« La clarté est pouvoir », m’a dit un jour quelqu’un, et je n’ai pas cessé de mesurer la validité de ces mots depuis.
Non seulement j’ai plus de pouvoir quand je suis claire avec moi-même, mais je témoigne du respect et de la déférence pour le pouvoir des autres dans mes rapports avec eux.
Une clarté méticuleuse et primitive, en particulier en ce qui concerne ces aspects de la vie trop souvent contaminée par la poussée souterraine des jeux de pouvoir cachés – l’argent, le temps, la nourriture, le sexe, pour n’en nommer que quelques-uns – est le minimum que nous puissions offrir à nos frères humains si nous sommes sérieux dans notre intention de les inviter à une plus grande intimité.

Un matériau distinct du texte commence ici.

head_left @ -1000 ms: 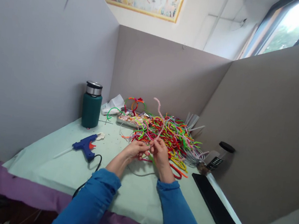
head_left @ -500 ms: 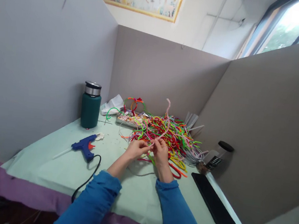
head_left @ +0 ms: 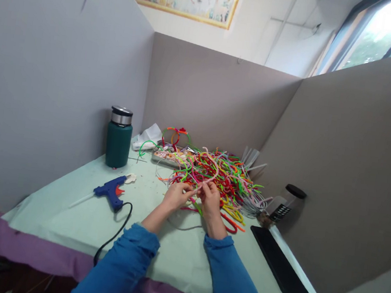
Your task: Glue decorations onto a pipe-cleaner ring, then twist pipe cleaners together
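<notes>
Between the fingertips of both hands is a pale pink pipe cleaner (head_left: 217, 167); its long free end curves up and over to the left. My left hand (head_left: 177, 196) pinches it near one end, fingers closed. Close beside it, my right hand (head_left: 209, 199) is also closed in a pinch on the same pipe cleaner. Just behind the hands spreads a heap of many-coloured pipe cleaners (head_left: 235, 173), with red, green, yellow, pink and grey ones. A few yellow, red and orange strands lie by my right wrist.
At the left lie a blue glue gun (head_left: 110, 192) with a black cord and a dark green bottle (head_left: 118, 143). Behind the hands are a tray (head_left: 166, 160) of small pieces and white crumpled paper (head_left: 148, 136). Right: a clear jar (head_left: 281, 206) and black flat slab (head_left: 279, 262). Partitions enclose the table.
The pink pipe cleaner's free end has swung down and to the left, from standing upright to a bent-over arc. Both hands stay nearly in place, still pinching it.
</notes>
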`<act>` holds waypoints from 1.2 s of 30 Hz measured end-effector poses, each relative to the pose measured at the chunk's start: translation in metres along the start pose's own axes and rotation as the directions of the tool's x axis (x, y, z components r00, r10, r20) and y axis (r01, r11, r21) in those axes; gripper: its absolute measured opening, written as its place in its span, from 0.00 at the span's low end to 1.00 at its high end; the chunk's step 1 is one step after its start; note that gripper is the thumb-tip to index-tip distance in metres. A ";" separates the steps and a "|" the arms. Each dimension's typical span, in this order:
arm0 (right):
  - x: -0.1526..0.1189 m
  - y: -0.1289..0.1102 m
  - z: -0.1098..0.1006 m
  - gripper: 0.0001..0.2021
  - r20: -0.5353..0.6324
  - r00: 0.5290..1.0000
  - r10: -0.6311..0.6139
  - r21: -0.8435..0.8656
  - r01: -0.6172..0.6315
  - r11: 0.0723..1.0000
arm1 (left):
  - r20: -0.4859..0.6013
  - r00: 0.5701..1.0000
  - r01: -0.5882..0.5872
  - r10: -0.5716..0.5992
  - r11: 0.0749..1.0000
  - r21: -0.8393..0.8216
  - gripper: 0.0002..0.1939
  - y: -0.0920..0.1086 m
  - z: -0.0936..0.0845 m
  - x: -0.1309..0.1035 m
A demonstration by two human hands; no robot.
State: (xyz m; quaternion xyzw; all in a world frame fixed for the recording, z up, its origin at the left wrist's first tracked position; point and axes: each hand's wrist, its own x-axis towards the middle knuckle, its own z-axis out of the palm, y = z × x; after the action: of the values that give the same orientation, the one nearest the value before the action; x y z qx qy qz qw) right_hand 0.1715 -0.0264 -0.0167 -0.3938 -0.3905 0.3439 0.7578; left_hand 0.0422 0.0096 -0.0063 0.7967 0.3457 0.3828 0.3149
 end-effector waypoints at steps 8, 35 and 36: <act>-0.002 0.007 0.001 0.10 0.101 0.994 -0.047 -0.125 0.060 0.990 | -0.022 0.998 0.053 -0.051 0.995 0.083 0.10 -0.004 -0.004 0.001; 0.011 0.024 -0.011 0.11 -0.079 0.992 -0.095 -0.290 0.068 0.955 | -0.005 0.987 0.134 -0.159 0.813 0.567 0.12 -0.017 -0.007 0.002; 0.010 0.024 -0.009 0.11 -0.072 0.994 -0.083 -0.285 0.059 0.957 | 0.011 0.986 0.127 -0.166 0.797 0.591 0.11 -0.016 -0.005 0.002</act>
State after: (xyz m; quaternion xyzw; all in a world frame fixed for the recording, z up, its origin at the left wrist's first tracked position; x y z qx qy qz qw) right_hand 0.1784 -0.0106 -0.0374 -0.4974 -0.4176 0.2405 0.7213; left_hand 0.0336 0.0212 -0.0154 0.8373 0.4977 0.2066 0.0922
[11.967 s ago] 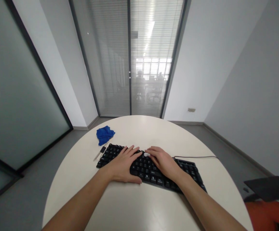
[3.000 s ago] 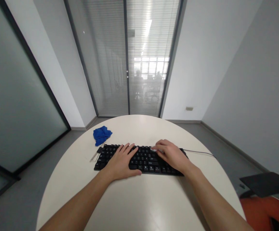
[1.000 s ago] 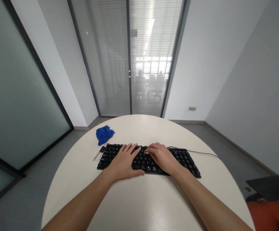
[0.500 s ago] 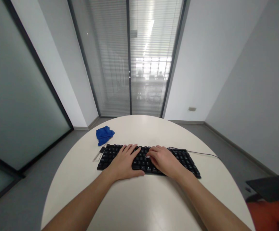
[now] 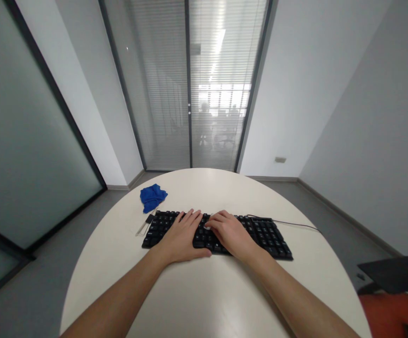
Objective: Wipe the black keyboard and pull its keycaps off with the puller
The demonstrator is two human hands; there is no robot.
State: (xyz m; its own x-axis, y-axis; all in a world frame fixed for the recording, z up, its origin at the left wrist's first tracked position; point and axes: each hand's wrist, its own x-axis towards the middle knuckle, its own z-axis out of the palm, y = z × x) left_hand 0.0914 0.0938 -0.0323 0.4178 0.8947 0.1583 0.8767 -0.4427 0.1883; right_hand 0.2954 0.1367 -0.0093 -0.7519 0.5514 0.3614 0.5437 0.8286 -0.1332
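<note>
A black keyboard [image 5: 269, 237] lies across the round white table [image 5: 204, 286]. My left hand [image 5: 180, 239] rests flat on its left half, fingers stretched out and thumb pointing right, holding nothing. Over the middle keys, my right hand [image 5: 231, 234] is closed, its fingertips pinched on a small white thing [image 5: 207, 228] that is mostly hidden. Beyond the keyboard's left end lies a crumpled blue cloth [image 5: 152, 197]. Between them is a black binder clip [image 5: 150, 219] or similar small piece, with thin light sticks or wires [image 5: 142, 229].
A thin cable [image 5: 297, 225] runs from the keyboard's back over the table's right edge. At the lower right stands a chair with a red seat [image 5: 394, 312] and a dark part above it. Glass panels with blinds [image 5: 218, 94] rise behind the table.
My right hand has moved left along the keyboard, closer to my left hand, with the small white thing at its fingertips. The fingers of my left hand have drawn slightly together.
</note>
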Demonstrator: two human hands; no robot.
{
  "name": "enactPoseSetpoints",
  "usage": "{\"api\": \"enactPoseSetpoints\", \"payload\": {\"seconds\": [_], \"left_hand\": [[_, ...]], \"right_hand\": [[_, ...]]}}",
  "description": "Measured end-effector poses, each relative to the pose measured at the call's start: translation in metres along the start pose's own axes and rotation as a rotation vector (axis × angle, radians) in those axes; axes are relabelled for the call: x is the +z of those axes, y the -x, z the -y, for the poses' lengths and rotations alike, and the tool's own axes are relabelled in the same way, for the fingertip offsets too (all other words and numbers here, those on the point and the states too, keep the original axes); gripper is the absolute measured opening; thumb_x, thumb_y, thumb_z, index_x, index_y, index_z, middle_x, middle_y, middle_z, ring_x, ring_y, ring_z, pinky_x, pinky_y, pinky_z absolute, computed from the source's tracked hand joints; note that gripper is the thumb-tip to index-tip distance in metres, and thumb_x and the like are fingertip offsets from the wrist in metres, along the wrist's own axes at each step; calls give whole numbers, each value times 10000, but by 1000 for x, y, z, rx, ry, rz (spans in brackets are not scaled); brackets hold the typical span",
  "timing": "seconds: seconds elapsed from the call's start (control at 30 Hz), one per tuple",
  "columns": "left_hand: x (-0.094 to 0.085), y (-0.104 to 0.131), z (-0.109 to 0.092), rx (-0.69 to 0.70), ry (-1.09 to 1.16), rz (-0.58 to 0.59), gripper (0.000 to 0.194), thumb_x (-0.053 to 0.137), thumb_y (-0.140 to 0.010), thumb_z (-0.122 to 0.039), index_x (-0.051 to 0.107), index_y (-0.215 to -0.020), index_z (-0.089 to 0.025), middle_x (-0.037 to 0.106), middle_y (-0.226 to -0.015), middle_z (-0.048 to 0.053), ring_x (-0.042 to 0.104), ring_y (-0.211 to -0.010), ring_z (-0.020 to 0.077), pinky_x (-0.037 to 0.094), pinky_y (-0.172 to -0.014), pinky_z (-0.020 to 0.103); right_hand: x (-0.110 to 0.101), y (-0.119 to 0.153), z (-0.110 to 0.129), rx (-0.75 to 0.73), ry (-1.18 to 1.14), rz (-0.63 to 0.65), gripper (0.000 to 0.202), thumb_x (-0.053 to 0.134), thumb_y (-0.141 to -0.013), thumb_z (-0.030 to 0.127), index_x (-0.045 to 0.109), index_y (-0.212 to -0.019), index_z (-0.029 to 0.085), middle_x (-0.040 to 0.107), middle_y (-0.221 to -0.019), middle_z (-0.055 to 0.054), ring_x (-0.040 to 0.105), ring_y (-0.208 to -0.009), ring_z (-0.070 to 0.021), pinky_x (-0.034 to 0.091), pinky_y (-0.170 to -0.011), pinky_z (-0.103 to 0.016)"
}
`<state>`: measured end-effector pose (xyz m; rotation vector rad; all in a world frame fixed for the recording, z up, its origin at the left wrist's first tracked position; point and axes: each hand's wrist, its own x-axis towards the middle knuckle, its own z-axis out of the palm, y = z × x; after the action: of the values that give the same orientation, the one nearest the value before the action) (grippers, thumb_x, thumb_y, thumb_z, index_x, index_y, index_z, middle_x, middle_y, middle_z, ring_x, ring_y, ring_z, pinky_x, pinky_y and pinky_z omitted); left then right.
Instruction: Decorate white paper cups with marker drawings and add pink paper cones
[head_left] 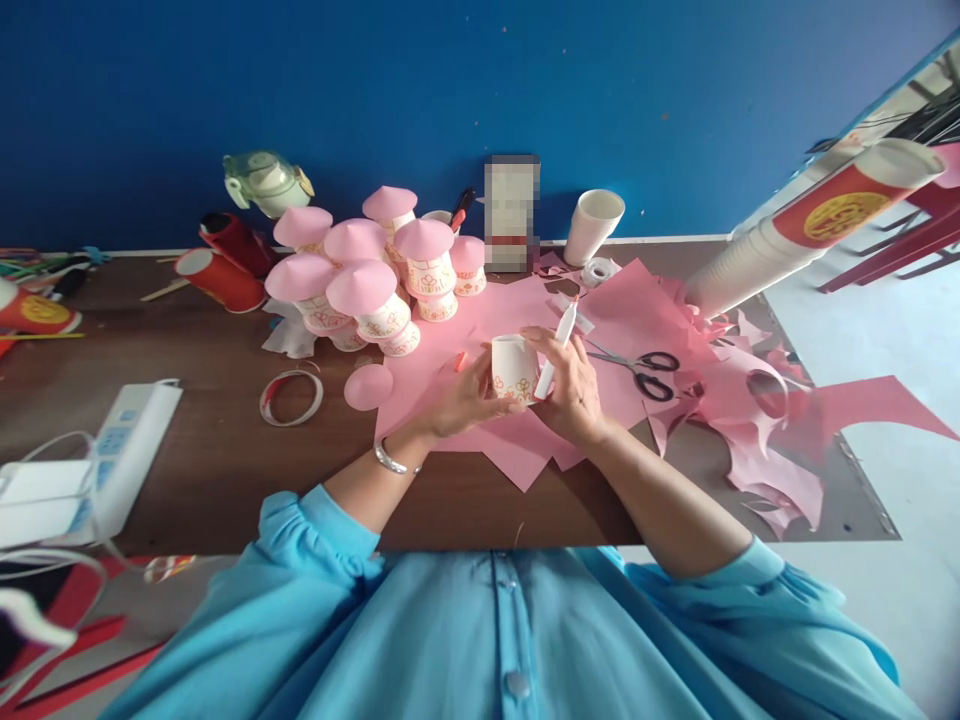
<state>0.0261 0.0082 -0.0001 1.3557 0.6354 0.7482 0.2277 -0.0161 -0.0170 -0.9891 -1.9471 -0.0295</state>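
A white paper cup piece [513, 366] with orange and red flower drawings along its lower part is held above the pink paper. My left hand [470, 395] is closed around its left side and underside. In my right hand [571, 390] is a white marker [558, 350], its orange tip pointing up, and the fingers of that hand also touch the cup's right side. An orange marker cap [460, 362] lies on the pink sheets [517, 450] just left of the cup. Black-handled scissors [651, 375] rest to the right.
Several decorated cups with pink cone tops [363, 288] stand at back left. A pink cone [368, 387] and a tape roll [291, 397] lie nearer. A white cup [594, 226] and a phone [511, 212] stand by the wall; stacked cups [810, 225] and pink scraps [776, 460] are at right.
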Motion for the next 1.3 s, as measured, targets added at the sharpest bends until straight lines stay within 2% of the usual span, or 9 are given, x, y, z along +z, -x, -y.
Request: {"api": "enactPoseSetpoints", "payload": {"seconds": [0.17, 0.3, 0.47, 0.53, 0.67, 0.77, 1.0, 1.17, 1.3], "left_hand": [[-2, 1, 10, -25, 170, -84, 549, 884, -788, -391, 667, -1272, -250, 741, -1182, 75, 686, -1128, 290, 555, -994, 444], [-8, 3, 12, -70, 379, -112, 460, 814, -813, -451, 680, -1202, -246, 761, -1108, 80, 738, -1068, 302, 567, -990, 502], [-9, 4, 1, -102, 584, -113, 631, 818, -734, -365, 639, -1328, -247, 763, -1173, 95, 739, -1069, 304, 568, -1026, 513], [-11, 4, -4, -120, 648, -138, 661, 807, -704, -380, 640, -1323, -219, 756, -1162, 105, 735, -1023, 290, 572, -1020, 503], [-21, 6, -11, -151, 720, -155, 687, 782, -650, -563, 677, -1226, -203, 720, -1101, 101, 697, -929, 259, 596, -888, 441], [-22, 5, -9, -120, 532, -174, 664, 777, -681, -615, 672, -1186, -198, 701, -1102, 107, 674, -965, 271, 581, -863, 437], [-1, 3, 13, 118, -352, -375, 667, 864, -724, -428, 546, -1259, -190, 649, -1233, 140, 642, -1091, 319, 546, -909, 473], [3, 3, 15, 144, -470, -443, 576, 828, -725, -399, 559, -1197, -206, 636, -1196, 134, 639, -1043, 317, 531, -860, 464], [1, 3, 10, 135, -409, -361, 615, 824, -737, -476, 558, -1223, -209, 662, -1173, 112, 641, -1010, 292, 528, -850, 435]], "right_hand": [[-1, -4, 8, 12, -49, 58, 790, 718, -993, 469, 283, -1625, 282, 612, -1526, -200, 652, -1353, -380, 591, -1044, -603], [-8, -9, 11, -14, -134, -23, 803, 784, -960, 385, 319, -1605, 270, 623, -1517, -200, 648, -1381, -363, 603, -1061, -579], [-23, -10, 19, 68, -156, -109, 353, 576, -1071, 210, 599, -1418, 268, 787, -1035, -57, 766, -818, -193, 644, -763, -335], [-26, -10, 22, 41, -133, -144, 345, 521, -1104, 299, 628, -1432, 274, 733, -898, -32, 688, -680, -170, 599, -644, -306], [-29, -12, 29, -50, -80, -208, 454, 482, -1109, 476, 599, -1509, 296, 702, -893, -57, 674, -711, -201, 586, -602, -324], [-32, -14, 34, -50, -103, -207, 447, 518, -1099, 406, 564, -1527, 287, 751, -973, -75, 729, -793, -219, 620, -649, -337], [-34, -19, 38, -68, -74, -218, 275, 616, -988, 148, 683, -1234, 253, 762, -833, -26, 728, -664, -183, 597, -584, -295], [-31, -17, 40, -131, -67, -181, 321, 661, -920, 81, 666, -1196, 246, 775, -818, -5, 746, -657, -168, 611, -621, -270], [-31, -17, 41, -143, -27, -168, 325, 658, -916, 76, 652, -1186, 257, 775, -807, -2, 754, -650, -178, 624, -614, -281]]}}
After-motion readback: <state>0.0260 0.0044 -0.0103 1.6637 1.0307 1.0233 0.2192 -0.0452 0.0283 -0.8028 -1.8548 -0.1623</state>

Cela demande bien sûr que nous soyons nous-mêmes au clair avec ces questions, ce qui pour beaucoup d’entre nous est déjà toute une entreprise.
Cela m’a pris des années pour arriver à être capable de rappeler aux gens qui me devaient de l’argent qu’ils me devaient de l’argent sans me sentir comme un ver.
Cela m’a pris des années pour recevoir de l’argent en espèces de la main a la main sans me sentir comme un ver, même – et notamment – quand je l’avais gagné.
Cela m’a pris des années pour dire à la babysitter pendant combien de temps j’avais réellement besoin de ses services sans me sentir comme un ver.
Cela m’a pris des années pour dire aux gens que les horaires qui leur convenaient ne me convenaient pas.
Cela m’a pris des années pour faire la différence entre « je suis incapable de manger » et « je refuse de manger ».
Et cela m’a pris encore plus longtemps pour trouver en moi-même le courage d’admettre que je n’avais pas envie de faire l’amour, plutôt que de trouver quelque autre excuse, mais j’aimerais ajouter pour ma propre défense que je n’ai jamais, au grand jamais, simulé un orgasme. Beaucoup de femmes le font pourtant. Beaucoup de femmes se sentent même comme un ver parce qu’elles n’arrivent pas à simuler un orgasme avec suffisamment de conviction pour se duper elles-mêmes.